▸ **Task directions**
Copy out the lines of the listing from the one containing "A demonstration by" onward, through the last, without altering any.

* * *

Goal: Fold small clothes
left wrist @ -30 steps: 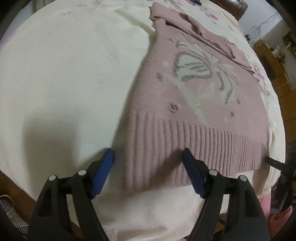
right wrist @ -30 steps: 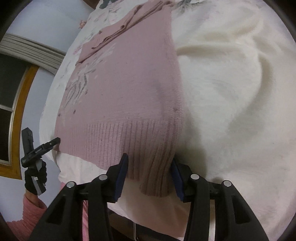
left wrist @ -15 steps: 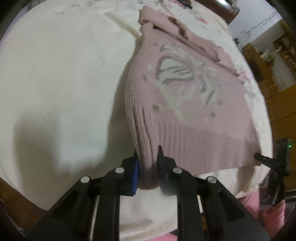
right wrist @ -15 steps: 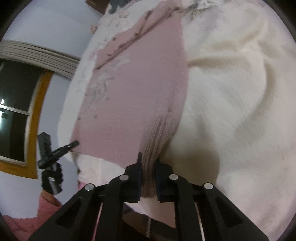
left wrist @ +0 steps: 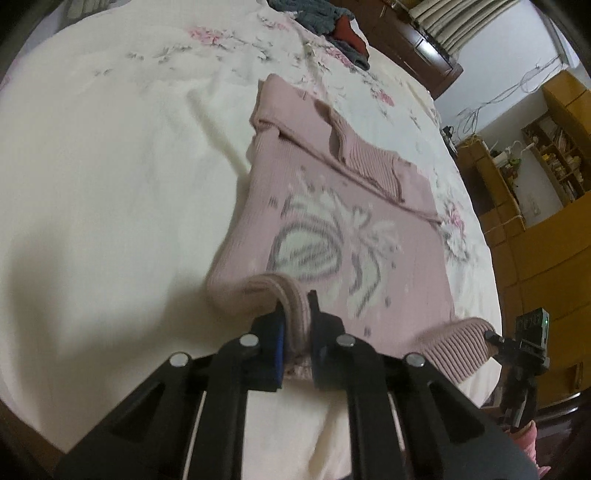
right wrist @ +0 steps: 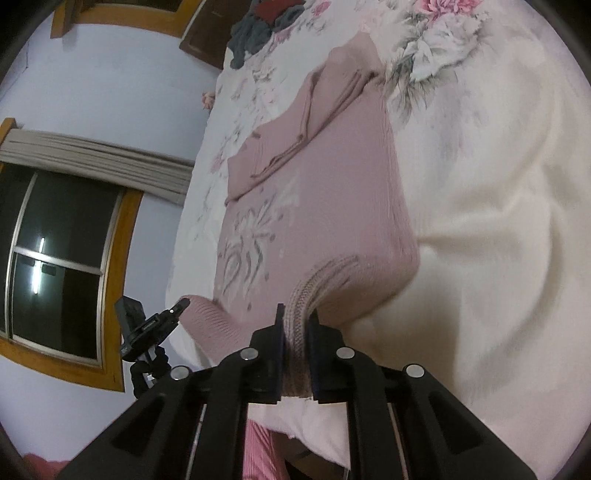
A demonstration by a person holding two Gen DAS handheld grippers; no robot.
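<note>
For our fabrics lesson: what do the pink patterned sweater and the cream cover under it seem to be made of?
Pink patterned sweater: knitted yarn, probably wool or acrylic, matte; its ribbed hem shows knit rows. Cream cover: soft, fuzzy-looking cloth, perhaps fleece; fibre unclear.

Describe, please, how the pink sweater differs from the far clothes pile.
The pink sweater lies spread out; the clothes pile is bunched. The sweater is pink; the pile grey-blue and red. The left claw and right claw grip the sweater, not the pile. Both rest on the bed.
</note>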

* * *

▸ **Result of this task**
A demonstration by a person holding two Gen DAS handheld grippers; no robot.
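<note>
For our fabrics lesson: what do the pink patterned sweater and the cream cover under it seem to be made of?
Pink patterned sweater: knitted yarn, probably wool or acrylic, matte; its ribbed hem shows knit rows. Cream cover: soft, fuzzy-looking cloth, perhaps fleece; fibre unclear.

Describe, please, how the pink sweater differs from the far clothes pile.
The pink sweater lies spread out; the clothes pile is bunched. The sweater is pink; the pile grey-blue and red. The left claw and right claw grip the sweater, not the pile. Both rest on the bed.
</note>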

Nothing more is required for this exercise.